→ TASK DIRECTIONS: Line by line, transcribe the data below exactly and pass over the images.

──────── RECORDS FOR THIS EXERCISE ────────

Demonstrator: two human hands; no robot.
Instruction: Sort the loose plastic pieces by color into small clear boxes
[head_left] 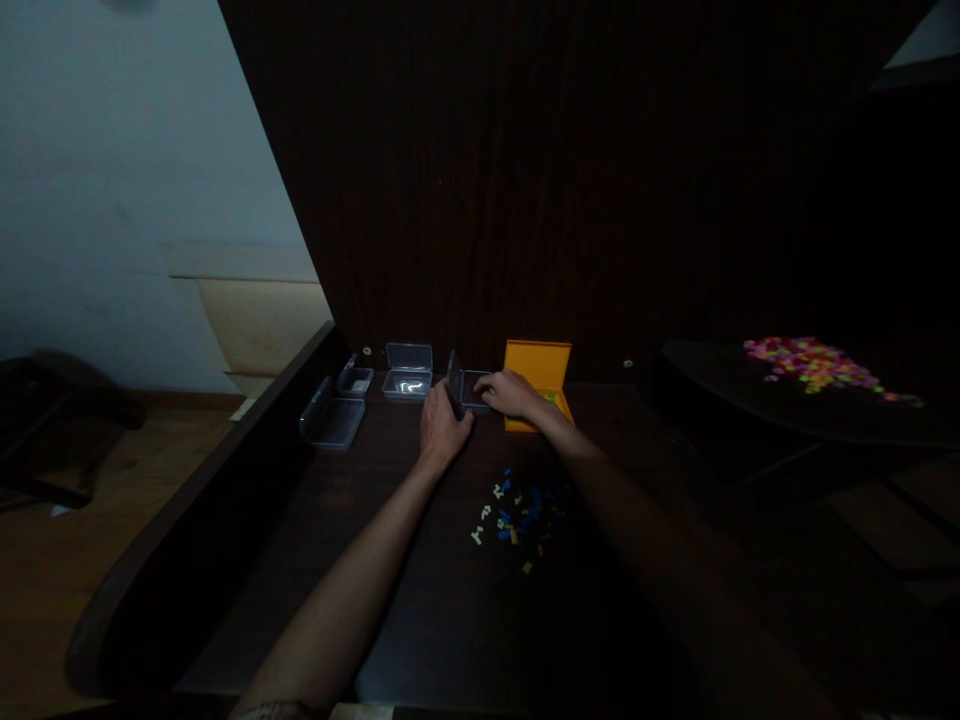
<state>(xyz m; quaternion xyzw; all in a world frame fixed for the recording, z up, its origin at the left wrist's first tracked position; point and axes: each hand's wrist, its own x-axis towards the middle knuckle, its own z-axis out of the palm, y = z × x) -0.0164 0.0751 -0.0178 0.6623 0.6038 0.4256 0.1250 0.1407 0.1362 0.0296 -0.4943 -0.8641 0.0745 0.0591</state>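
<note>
My left hand [442, 428] is at a small clear plastic box [472, 404] with its lid raised on the left. Its fingers are behind the lid and its thumb is by the front edge, gripping that side. Over the right part of the same box, my right hand [510, 393] reaches in with fingers bent together. Whatever its fingertips hold, if anything, is too dark and small to make out. Just right of the box stands an open yellow box [538, 362] with something green inside, partly covered by my right wrist. Small blue and pale yellow pieces [525, 515] lie scattered nearer me.
Further left are more open clear boxes: one by the back panel [409, 384], a small one [355, 381] and a larger one [339, 424]. A raised wooden side edge [202, 500] borders the left. At right, a dark surface [720, 385] bears a colourful heap [814, 362].
</note>
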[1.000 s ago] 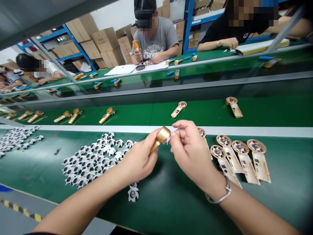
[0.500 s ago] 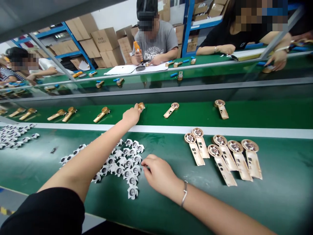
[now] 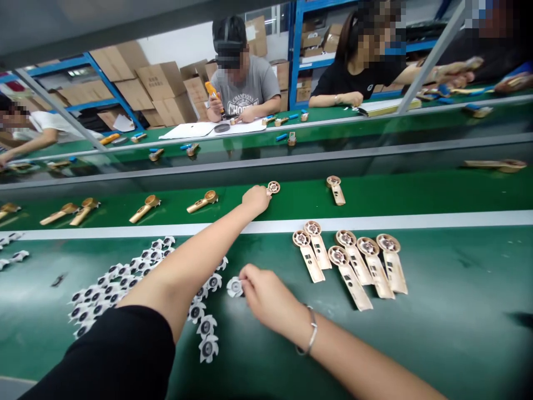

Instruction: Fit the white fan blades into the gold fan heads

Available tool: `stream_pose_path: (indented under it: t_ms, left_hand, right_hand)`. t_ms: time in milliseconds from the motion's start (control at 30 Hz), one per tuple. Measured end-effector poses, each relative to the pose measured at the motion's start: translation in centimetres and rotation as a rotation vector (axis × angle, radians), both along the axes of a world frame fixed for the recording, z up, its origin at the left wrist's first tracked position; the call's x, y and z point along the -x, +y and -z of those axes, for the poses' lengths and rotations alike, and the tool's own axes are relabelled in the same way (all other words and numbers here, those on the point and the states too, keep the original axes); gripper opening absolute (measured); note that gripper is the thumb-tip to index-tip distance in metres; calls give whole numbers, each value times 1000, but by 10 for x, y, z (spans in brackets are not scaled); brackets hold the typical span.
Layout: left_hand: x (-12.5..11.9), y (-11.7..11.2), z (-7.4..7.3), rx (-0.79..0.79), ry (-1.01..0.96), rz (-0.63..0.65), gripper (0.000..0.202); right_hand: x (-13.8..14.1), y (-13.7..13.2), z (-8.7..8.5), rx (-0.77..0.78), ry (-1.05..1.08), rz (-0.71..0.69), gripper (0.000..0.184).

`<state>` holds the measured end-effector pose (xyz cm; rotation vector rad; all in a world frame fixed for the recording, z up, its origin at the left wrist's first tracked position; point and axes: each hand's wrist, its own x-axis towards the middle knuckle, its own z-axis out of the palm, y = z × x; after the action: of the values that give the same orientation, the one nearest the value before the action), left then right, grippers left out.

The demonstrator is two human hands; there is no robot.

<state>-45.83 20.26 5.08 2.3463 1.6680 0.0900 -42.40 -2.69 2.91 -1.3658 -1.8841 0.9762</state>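
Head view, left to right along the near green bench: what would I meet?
A few white fan wheels, a small dark piece, the main fan-wheel cluster, a single fan wheel, the right hand, six gold shells.

On the near side of the white strip (image 3: 458, 218), the worktable (image 3: 449, 316) is deep green with a whitish shine. There the fan wheels (image 3: 209, 349) are greyish white, with dark grey centres (image 3: 207, 328). The casings (image 3: 351, 288) on this side are pale gold, almost beige, with silvery and brown tones in the round heads (image 3: 388, 243). The sleeve (image 3: 112, 350) is plain black, the bracelet (image 3: 313, 332) silver. Just beyond the strip, the belt (image 3: 395, 191) is a brighter green, and its casings (image 3: 142, 212) go from pale gold to deeper shiny gold. Farther beyond it, one grey T-shirt (image 3: 262, 75) carries white lettering (image 3: 236, 110), the shelf frame (image 3: 295, 55) is blue, and the cartons (image 3: 164, 83) are brown.
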Motion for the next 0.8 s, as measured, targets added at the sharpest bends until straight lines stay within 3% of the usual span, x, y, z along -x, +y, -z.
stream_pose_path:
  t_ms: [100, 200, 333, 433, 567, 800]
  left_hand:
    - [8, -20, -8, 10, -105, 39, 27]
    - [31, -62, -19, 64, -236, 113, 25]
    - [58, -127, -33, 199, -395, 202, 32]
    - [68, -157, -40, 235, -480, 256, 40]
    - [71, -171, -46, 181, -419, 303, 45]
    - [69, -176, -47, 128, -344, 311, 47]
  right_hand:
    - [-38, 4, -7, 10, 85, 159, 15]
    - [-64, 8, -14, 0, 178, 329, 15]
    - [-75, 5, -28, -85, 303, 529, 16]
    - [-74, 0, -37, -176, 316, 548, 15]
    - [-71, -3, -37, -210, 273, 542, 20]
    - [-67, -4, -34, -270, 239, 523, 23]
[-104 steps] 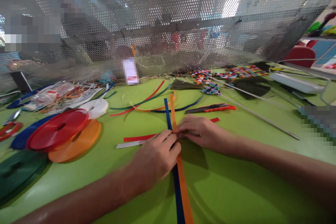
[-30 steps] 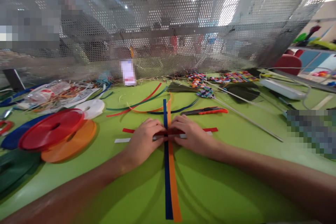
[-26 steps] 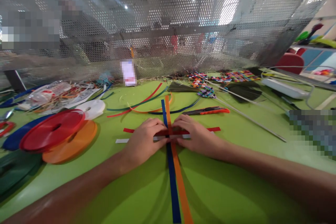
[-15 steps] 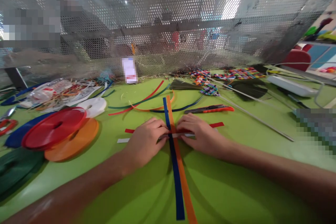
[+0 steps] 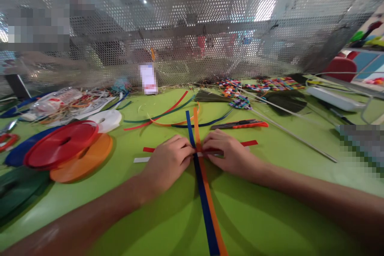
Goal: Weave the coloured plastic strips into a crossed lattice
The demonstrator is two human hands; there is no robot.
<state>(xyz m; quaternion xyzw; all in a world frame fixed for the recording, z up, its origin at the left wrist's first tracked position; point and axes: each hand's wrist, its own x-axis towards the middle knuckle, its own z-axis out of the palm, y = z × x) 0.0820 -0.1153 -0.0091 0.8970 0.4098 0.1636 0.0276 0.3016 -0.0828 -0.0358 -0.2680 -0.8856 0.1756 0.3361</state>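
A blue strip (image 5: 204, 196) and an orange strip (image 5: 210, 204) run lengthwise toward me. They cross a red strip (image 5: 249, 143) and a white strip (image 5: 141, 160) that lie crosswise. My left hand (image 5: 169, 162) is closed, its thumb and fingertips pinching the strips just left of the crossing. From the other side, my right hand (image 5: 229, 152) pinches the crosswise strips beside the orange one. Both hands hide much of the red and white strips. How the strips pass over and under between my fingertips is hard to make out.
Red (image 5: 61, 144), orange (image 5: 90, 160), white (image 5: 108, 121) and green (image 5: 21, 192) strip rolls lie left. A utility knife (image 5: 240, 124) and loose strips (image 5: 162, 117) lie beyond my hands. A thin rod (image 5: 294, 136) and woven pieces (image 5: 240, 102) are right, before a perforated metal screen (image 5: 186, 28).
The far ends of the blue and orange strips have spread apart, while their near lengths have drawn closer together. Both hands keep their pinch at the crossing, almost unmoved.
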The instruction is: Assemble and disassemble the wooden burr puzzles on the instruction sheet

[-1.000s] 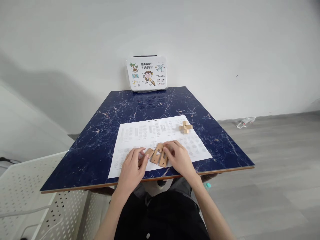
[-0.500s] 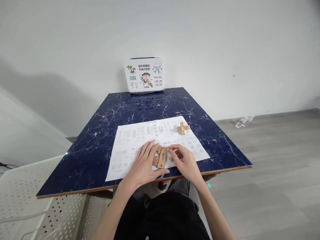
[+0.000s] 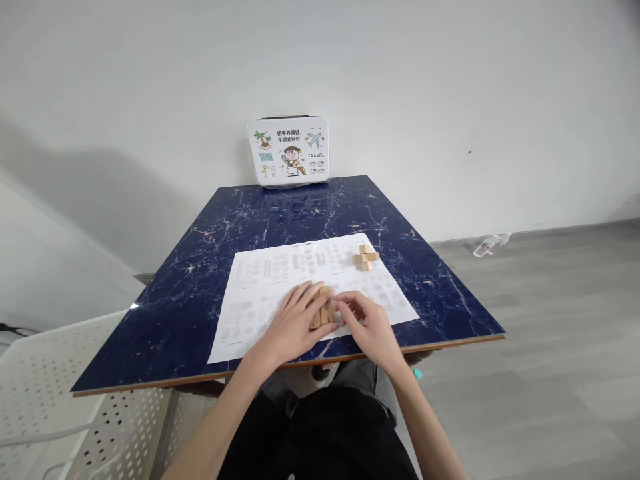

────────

→ EXPECTED OUTPUT:
Demonstrator: two human hands; no robot.
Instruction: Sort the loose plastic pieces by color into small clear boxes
[head_left] 
<state>(xyz m; quaternion xyzw; all in a world frame fixed for the recording, z up, its origin at the left wrist's first tracked position; point and axes: each hand's wrist, its own x-axis towards the middle knuckle, its own z-axis out of the palm, y = z × x) -0.0164 0.0751 -0.0178 0.6623 0.6038 0.4256 0.1250 0.1407 0.1362 0.0296 -0.4943 -0.8641 0.0745 0.0591</state>
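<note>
My left hand [442, 428] is at a small clear plastic box [472, 404] with its lid raised on the left. Its fingers are behind the lid and its thumb is by the front edge, gripping that side. Over the right part of the same box, my right hand [510, 393] reaches in with fingers bent together. Whatever its fingertips hold, if anything, is too dark and small to make out. Just right of the box stands an open yellow box [538, 362] with something green inside, partly covered by my right wrist. Small blue and pale yellow pieces [525, 515] lie scattered nearer me.
Further left are more open clear boxes: one by the back panel [409, 384], a small one [355, 381] and a larger one [339, 424]. A raised wooden side edge [202, 500] borders the left. At right, a dark surface [720, 385] bears a colourful heap [814, 362].
</note>
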[1.000 s ago] 
[0.500 s ago] 
[now] 

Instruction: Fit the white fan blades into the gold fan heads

Available tool: `stream_pose_path: (indented under it: t_ms, left_hand, right_hand)`. t_ms: time in milliseconds from the motion's start (control at 30 Hz), one per tuple. Measured end-effector poses, each relative to the pose measured at the motion's start: translation in centimetres and rotation as a rotation vector (axis × angle, radians), both along the axes of a world frame fixed for the recording, z up, its origin at the left wrist's first tracked position; the call's x, y and z point along the -x, +y and -z of those axes, for the poses' lengths and rotations alike, and the tool's own axes are relabelled in the same way (all other words and numbers here, those on the point and the states too, keep the original axes); gripper opening absolute (measured); note that gripper is the thumb-tip to index-tip distance in metres; calls give whole numbers, each value times 1000, but by 10 for x, y, z (spans in brackets are not scaled); brackets hold the typical span.
Layout: left_hand: x (-12.5..11.9), y (-11.7..11.2), z (-7.4..7.3), rx (-0.79..0.79), ry (-1.01..0.96), rz (-0.63..0.65), gripper (0.000..0.202); right_hand: x (-13.8..14.1), y (-13.7..13.2), z (-8.7..8.5), rx (-0.77..0.78), ry (-1.05..1.08), rz (-0.71..0.69), gripper (0.000..0.184).

`<state>` holds the measured end-effector pose (xyz cm; rotation vector rad; all in a world frame fixed for the recording, z up, its origin at the left wrist's first tracked position; point and axes: each hand's wrist, its own x-axis towards the middle knuckle, its own z-axis out of the palm, y = z × x; after the action: of the values that give the same orientation, the one nearest the value before the action), left then right, grippers left out.

The demonstrator is two human hands; there is no robot.

<state>-45.83 20.26 5.08 2.3463 1.6680 0.0900 -42.40 -2.69 2.91 -1.3658 -1.8841 0.9762</state>
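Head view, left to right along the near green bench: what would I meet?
A few white fan wheels, a small dark piece, the main fan-wheel cluster, a single fan wheel, the right hand, six gold shells.

On the near side of the white strip (image 3: 458, 218), the worktable (image 3: 449, 316) is deep green with a whitish shine. There the fan wheels (image 3: 209, 349) are greyish white, with dark grey centres (image 3: 207, 328). The casings (image 3: 351, 288) on this side are pale gold, almost beige, with silvery and brown tones in the round heads (image 3: 388, 243). The sleeve (image 3: 112, 350) is plain black, the bracelet (image 3: 313, 332) silver. Just beyond the strip, the belt (image 3: 395, 191) is a brighter green, and its casings (image 3: 142, 212) go from pale gold to deeper shiny gold. Farther beyond it, one grey T-shirt (image 3: 262, 75) carries white lettering (image 3: 236, 110), the shelf frame (image 3: 295, 55) is blue, and the cartons (image 3: 164, 83) are brown.
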Motion for the next 0.8 s, as measured, targets added at the sharpest bends until straight lines stay within 3% of the usual span, x, y, z along -x, +y, -z.
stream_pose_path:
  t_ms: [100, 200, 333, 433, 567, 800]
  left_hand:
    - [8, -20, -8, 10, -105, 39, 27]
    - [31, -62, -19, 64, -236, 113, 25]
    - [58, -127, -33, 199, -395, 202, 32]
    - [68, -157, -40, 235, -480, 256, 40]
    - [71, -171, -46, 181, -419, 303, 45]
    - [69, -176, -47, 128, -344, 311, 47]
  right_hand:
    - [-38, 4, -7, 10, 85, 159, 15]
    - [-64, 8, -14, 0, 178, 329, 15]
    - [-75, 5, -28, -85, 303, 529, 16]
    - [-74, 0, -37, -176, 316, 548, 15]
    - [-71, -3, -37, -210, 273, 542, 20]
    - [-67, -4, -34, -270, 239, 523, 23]
[-104 steps] 
[-30 steps] 
[-26 steps] 
[-15 steps] 
[+0 steps] 
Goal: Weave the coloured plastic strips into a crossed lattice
The demonstrator is two human hands; there is no robot.
<state>(xyz m; quaternion xyzw; all in a world frame fixed for the recording, z up, its origin at the left wrist's first tracked position; point and axes: each hand's wrist, its own x-axis towards the middle knuckle, its own z-axis out of the palm, y = z × x) 0.0820 -0.1153 -0.0091 0.8970 0.4098 0.1636 0.0276 0.3016 -0.0828 -0.0358 -0.2680 -0.8856 0.1756 0.3361</state>
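A blue strip (image 5: 204, 196) and an orange strip (image 5: 210, 204) run lengthwise toward me. They cross a red strip (image 5: 249, 143) and a white strip (image 5: 141, 160) that lie crosswise. My left hand (image 5: 169, 162) is closed, its thumb and fingertips pinching the strips just left of the crossing. From the other side, my right hand (image 5: 229, 152) pinches the crosswise strips beside the orange one. Both hands hide much of the red and white strips. How the strips pass over and under between my fingertips is hard to make out.
Red (image 5: 61, 144), orange (image 5: 90, 160), white (image 5: 108, 121) and green (image 5: 21, 192) strip rolls lie left. A utility knife (image 5: 240, 124) and loose strips (image 5: 162, 117) lie beyond my hands. A thin rod (image 5: 294, 136) and woven pieces (image 5: 240, 102) are right, before a perforated metal screen (image 5: 186, 28).
The far ends of the blue and orange strips have spread apart, while their near lengths have drawn closer together. Both hands keep their pinch at the crossing, almost unmoved.
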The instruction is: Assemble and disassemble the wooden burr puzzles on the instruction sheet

[-1.000s] 
[-0.500s] 
[+0.000s] 

What this exercise required is now done.